What can pastors learn from the immigration saga

It’s almost always a good idea for pastors to steer clear of politics, especially controversial issues. But then Attorney General Jeff Sessions cited the Apostle Paul in defense of the controversial practice of separating children from families caught crossing the border illegally, and pretty much every pastor in America groaned. Immigration already is a powder keg and churches in America have people on both sides of the issue. Pastors can ignore it... they want to ignore it and that may be the easy solution. But the attorney general brought The Bible into the conversation. There is also the issue of the plethora of verses on defending the helpless (ex. Psalm 83:3-4). But pastors don’t need to stay in their bunkers of silence because there are great opportunities here to teach about Scripture, Jesus, and the purpose of The Church. Real change doesn’t come through laws but through transformed hearts. There’s no better way to do this than through The Bible, Jesus, and The Church.

Here are three ways pastors can respond to the immigration saga.


Sessions referred to Romans 13 as justification for the controversial practice, which has since been reversed and is still being fought. This is an example of interpreting scripture out of context, which led to a faulty application of the Word of God. In Romans, Paul is writing to the church in Rome and the theme for this particular section (Ch 12-15:13) is about practicing righteousness. Rome at this time (~57AD) was ruled by Nero and within a few years he was heavily persecuting Christians. Paul is clearly not saying that Rome is good and ordained by God. His point is that God is sovereign and any government is only in power because God allows it. So his message in Romans 13 is for Christians to obey Rome DESPITE persecution and the fact that it’s being ruled by Nero. Why does Paul write this? It’s because he wants believers to focus on things that matter for eternity (justification, sanctification, everything in Romans 1-12) and NOT on the current unpleasant political climate.

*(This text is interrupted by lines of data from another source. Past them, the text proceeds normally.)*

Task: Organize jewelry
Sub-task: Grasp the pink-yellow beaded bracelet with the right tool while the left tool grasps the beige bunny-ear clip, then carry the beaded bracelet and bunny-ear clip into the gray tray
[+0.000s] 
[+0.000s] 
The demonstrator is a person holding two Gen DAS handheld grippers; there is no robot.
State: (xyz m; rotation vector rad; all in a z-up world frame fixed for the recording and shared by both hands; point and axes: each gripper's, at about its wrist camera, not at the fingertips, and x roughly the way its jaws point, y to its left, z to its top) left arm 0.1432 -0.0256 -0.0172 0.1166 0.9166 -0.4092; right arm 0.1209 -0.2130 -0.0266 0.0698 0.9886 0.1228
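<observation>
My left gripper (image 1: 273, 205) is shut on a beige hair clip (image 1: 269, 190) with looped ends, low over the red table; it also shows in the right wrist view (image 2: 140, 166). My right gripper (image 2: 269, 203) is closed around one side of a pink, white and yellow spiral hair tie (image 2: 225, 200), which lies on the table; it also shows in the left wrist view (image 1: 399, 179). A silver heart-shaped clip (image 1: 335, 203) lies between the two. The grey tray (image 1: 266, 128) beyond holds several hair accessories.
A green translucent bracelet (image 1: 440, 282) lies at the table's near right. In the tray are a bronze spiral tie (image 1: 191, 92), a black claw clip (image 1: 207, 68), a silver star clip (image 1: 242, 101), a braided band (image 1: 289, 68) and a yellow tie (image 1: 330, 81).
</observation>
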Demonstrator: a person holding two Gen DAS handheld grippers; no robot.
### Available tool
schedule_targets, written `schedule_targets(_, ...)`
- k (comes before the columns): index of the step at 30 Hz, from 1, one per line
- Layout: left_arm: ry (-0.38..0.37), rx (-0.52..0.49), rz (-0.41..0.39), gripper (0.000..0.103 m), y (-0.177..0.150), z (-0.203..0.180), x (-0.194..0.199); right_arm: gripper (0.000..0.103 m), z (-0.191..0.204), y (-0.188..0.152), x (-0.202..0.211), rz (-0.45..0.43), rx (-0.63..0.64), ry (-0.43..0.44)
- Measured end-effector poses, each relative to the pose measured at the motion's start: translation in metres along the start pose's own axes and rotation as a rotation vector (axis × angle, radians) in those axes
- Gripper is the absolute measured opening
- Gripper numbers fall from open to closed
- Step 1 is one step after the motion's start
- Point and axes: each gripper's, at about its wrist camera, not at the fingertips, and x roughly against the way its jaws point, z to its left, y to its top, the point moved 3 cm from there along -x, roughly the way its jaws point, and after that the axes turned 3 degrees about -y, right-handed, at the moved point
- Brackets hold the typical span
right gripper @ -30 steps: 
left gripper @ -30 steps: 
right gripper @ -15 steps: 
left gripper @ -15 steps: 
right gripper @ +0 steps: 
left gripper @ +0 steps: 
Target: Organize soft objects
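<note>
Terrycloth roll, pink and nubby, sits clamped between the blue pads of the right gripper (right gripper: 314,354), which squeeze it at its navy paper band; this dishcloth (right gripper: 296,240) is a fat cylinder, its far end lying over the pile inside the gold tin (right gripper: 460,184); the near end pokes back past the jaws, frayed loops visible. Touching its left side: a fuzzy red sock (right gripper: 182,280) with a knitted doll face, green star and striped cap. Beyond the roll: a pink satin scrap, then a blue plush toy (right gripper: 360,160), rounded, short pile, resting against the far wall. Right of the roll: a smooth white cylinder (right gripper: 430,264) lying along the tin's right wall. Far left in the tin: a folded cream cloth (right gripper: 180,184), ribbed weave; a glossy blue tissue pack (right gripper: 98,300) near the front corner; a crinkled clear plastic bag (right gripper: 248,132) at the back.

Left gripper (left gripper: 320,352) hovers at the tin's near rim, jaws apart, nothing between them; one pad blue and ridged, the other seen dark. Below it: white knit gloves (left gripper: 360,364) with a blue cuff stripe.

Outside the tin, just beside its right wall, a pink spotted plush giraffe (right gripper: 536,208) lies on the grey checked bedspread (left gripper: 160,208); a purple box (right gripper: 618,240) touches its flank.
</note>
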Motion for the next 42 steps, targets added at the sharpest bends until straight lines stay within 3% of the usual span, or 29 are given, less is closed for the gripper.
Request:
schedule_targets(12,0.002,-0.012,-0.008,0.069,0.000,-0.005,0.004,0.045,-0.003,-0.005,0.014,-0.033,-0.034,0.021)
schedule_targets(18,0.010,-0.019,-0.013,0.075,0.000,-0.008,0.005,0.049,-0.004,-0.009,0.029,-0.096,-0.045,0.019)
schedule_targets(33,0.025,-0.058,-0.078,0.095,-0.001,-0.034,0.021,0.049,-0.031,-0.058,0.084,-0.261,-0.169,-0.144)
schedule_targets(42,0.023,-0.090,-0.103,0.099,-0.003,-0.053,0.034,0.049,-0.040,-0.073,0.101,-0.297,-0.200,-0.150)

The one group that CANNOT cite this passage is the government referring to itself.

Today, every group (except one) can cite this passage of scripture to encourage their people to obey the government despite persecution. The one group that CANNOT cite this passage is the government referring to itself. If the attorney general, who is smart, accomplished, and has been a church attender for many years, doesn’t understand the importance of context when interpreting scripture, then every pastor has a congregation full of people who lack basic Bible literacy. This is a great opportunity to address this weakness in The Church.


The basic argument for each side of the immigration issue boils down to this:

Think of the children! VS. Think of the law!

It’s really that simple. Each side prioritizes their focus and makes decisions accordingly.

A pastor’s role is not to help make laws but to help guide people to have a heart like Jesus.

A pastor’s role is not to help make laws but to help guide people to have a heart like Jesus. So here is another great opportunity to explore scripture. Take a look at how Jesus responded to pain and suffering compared with how the Pharisees do.

Spoiler: Jesus focuses on compassion and the Pharisees focus on the law (Ex. Luke 13:10-17, Jesus heals on the Sabbath).

Pro Tip: A Christian is supposed to be like Jesus, not the Pharisee.

The issue of immigration isn’t this simple but a pastor’s role isn’t to solve the world’s problems. It is to help disciple people who will do it with the heart of Jesus.


The Church is the only institution that exists for the benefit of those who are not its members.
— William Temple

To paraphrase William Temple's famous quote, “The Church is the only institution that exists for the benefit of those who are not its members.” This means that a core characteristic of The Church, and a Christian since it’s the believers that make up The Church, should be selflessness. Jesus becoming human is the prime example of this. So the Christian reaction to immigration or any human crisis should be compassion first and self-preservation second. It’s obviously much more complicated than this and wisdom needs to be applied to every situation. But our immediate reaction does reveal if we really understand the purpose of The Church. So what’s going on in regards to the immigration saga?

Everyone has a sinful nature. This means it’s natural for people to fear and act out of fear. It’s natural for people to be afraid of the problems undocumented immigrants will bring. This fear is multiplied by myths and focusing on extreme cases without the context of wider statistics. But this fear is legitimate and natural.

Pastors are thoroughly equipped to help people tackle their fear.

“for God gave us a spirit not of fear but of power and love and self-control.” - 2 Timothy 1:7

Throughout scripture there are many passages that teach people not to be afraid. Pastors can be the champion for people who struggle with fear.

Immigration reform is a complex issue and nothing written in this post will solve the problem. Blindly applying it to laws and policies would be unwise. But pastors aren’t called to solve political issues. They are called to disciple people to have the heart and spirit of Jesus in thinking about, talking about, and if they are in a position of influence, to solve the problem in a way that honors the Lord, who loves all people. How wonderful it would be if leaders now, and hopefully the next generation of leaders, were people who understood how to properly apply scripture to life, had the compassionate heart of Jesus, and were selfless and fearless in the way they led and governed. Pastors have an opportunity to help steer America towards this reality.

Let the word of Christ dwell in you richly, teaching and admonishing one another in all wisdom, singing psalms and hymns and spiritual songs, with thankfulness in your hearts to God.